Samuel Beauclair souffre. Lui, l'écrivain fils d'écrivain, dont le premier roman a connu un certain succès, ne parvient plus à aligner trois mots sur une feuille blanche. Malgré les relances de son éditeur, malgré les menaces des huissiers, malgré le soutien de sa femme enceinte, rien n'y fait. Installé depuis quelques mois à Melvile, au cœur d'une nature sauvage, dans la maison de ce père qu'il aura finalement peu connu avant son décès, Samuel semble perdu. Répondant à une petite annonce, il s'improvise peintre en bâtiment pour gagner un peu d'argent et tombe peu à peu sous la charme de la sœur de son client...

Très beau portrait d'un homme torturé, en proie au doute et rongé par la culpabilité. Un homme qui va devoir affronter ses démons intérieurs et tuer le fantôme paternel pour tracer sa propre voie.
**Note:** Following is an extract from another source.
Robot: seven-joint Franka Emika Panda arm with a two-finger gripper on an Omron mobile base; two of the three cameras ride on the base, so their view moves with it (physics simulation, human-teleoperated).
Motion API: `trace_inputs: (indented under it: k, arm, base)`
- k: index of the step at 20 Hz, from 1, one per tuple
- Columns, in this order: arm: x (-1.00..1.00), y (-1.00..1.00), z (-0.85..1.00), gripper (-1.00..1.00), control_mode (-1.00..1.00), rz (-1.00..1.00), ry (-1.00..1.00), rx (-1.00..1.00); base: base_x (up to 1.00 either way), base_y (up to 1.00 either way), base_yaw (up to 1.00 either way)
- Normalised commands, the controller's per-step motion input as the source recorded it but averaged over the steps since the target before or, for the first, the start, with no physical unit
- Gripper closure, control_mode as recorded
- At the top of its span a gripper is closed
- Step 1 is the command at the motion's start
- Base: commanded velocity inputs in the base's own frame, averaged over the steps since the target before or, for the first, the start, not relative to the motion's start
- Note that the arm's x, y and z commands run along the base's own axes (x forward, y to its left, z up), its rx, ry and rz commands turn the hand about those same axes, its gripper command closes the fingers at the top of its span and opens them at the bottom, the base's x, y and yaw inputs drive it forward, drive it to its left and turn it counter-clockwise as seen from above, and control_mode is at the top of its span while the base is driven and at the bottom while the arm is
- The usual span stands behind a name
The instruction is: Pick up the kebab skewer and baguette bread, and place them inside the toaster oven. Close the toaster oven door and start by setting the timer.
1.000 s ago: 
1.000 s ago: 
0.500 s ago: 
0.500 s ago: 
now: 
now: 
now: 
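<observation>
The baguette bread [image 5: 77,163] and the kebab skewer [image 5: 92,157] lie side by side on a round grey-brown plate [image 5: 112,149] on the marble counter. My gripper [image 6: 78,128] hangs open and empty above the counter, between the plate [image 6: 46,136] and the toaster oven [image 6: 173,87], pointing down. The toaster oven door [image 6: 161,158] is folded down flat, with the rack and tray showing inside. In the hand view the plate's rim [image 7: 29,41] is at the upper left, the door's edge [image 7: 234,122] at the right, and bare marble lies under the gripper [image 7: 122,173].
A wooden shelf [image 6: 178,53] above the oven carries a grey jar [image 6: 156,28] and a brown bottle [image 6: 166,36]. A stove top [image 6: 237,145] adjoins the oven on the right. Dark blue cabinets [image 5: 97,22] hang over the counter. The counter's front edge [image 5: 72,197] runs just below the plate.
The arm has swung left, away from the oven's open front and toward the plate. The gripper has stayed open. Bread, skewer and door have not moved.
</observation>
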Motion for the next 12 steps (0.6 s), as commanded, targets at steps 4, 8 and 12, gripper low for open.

Au départ, on se dit que tout cela est cousu de fil blanc, prévisible au possible. Mais on se laisse prendre au jeu, Romain Renard nous embarque sur des chemins de traverse inattendus, il joue sans cesse entre contemplation et introspection et nous mène par le bout du nez dans un univers très personnel et très travaillé où la frontière entre le réel et l'imaginaire est en permanence poreuse.
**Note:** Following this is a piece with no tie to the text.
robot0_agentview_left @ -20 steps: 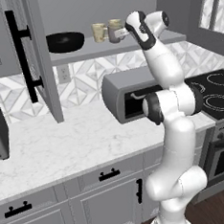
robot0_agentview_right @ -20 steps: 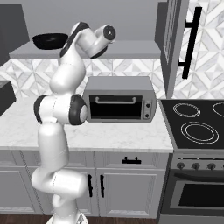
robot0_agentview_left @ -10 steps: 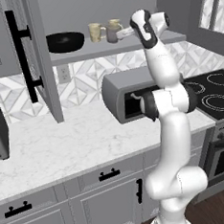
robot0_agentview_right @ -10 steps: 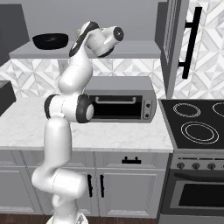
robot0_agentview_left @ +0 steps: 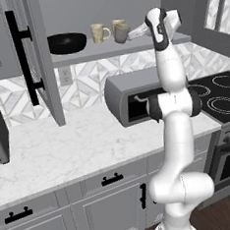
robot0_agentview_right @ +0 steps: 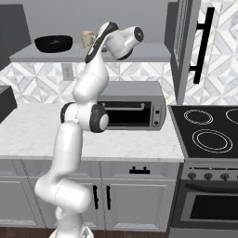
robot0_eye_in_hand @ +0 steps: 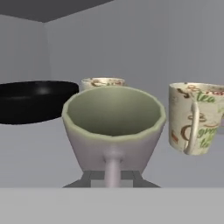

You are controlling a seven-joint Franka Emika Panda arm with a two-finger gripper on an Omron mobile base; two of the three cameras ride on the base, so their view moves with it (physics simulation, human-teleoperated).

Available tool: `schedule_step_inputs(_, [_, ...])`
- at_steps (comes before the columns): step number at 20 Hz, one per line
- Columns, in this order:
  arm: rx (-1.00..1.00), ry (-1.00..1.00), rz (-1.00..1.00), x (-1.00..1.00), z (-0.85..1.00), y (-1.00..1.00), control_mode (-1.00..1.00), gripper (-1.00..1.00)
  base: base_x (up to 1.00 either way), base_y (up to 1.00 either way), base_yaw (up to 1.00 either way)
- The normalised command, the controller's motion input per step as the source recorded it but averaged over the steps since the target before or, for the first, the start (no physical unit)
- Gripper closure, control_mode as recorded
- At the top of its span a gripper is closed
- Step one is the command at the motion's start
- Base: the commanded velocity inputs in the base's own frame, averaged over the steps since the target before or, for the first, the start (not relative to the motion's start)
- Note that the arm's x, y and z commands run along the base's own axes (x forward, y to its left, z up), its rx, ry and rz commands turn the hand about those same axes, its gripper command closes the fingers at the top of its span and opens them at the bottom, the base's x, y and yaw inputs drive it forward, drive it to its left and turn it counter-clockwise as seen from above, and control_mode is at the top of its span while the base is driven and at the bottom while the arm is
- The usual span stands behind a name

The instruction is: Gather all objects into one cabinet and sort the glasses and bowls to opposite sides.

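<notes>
arm pulls up at the shelf, grey mug dead ahead

swinging right since a second ago, the upper arm now stands nearly upright in the left base view, and the hand (robot0_agentview_left: 140, 32) has slid along the shelf (robot0_agentview_left: 106, 49) to reach in from the right end. it's pointing at the grey mug (robot0_agentview_left: 121, 32), which stands upright on the shelf, and the hand view puts that mug (robot0_eye_in_hand: 113, 127) square in the middle, handle facing the camera, right at the fingertips. the hand is pinched almost fully shut; whether it has hold of the handle, can't tell from these pictures. one cream mug (robot0_agentview_left: 99, 33) stands just left of the grey one, handle to the right, and another cream mug (robot0_agentview_left: 117, 23) peeks out from behind it. in the hand view a cream mug (robot0_eye_in_hand: 197, 117) with a printed pattern sits to the right, and the rim of the other (robot0_eye_in_hand: 102, 82) shows behind the grey one. the black bowl (robot0_agentview_left: 67, 42) sits at the left end of the shelf, apart from the mugs. the cabinet door (robot0_agentview_left: 36, 54) stands open at the left, with its long black bar handle (robot0_agentview_left: 24, 60). down below, the toaster oven (robot0_agentview_right: 132, 110) sits on the desk (robot0_agentview_left: 66, 151), beside the stove (robot0_agentview_right: 209, 132).
</notes>
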Motion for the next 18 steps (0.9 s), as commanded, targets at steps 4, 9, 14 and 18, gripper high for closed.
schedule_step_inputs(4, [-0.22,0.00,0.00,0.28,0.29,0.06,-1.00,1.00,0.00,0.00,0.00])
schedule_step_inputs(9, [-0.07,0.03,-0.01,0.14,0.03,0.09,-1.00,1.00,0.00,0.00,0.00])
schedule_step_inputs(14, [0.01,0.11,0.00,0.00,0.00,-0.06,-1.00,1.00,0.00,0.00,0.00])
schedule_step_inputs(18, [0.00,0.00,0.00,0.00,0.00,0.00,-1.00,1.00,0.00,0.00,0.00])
Graphiquement, c'est impressionnant. Les décors naturels aux couleurs mordorées, parfois proches du photomontage, sont sublimes, tandis que chaque personnage, croqué à l'encre et au fusain, est criant de réalisme.

Un superbe album. J'ai aimé son ambiance si particulière, son héros qui se cherche et la réflexion proposée sur le poids de la filiation et sur ces amarres qu'il est parfois difficile mais indispensable de rompre pour pouvoir suivre son propre chemin.


Melvile de Romain Renard. Le Lombard, 2013. 128 pages. 20,00 euros.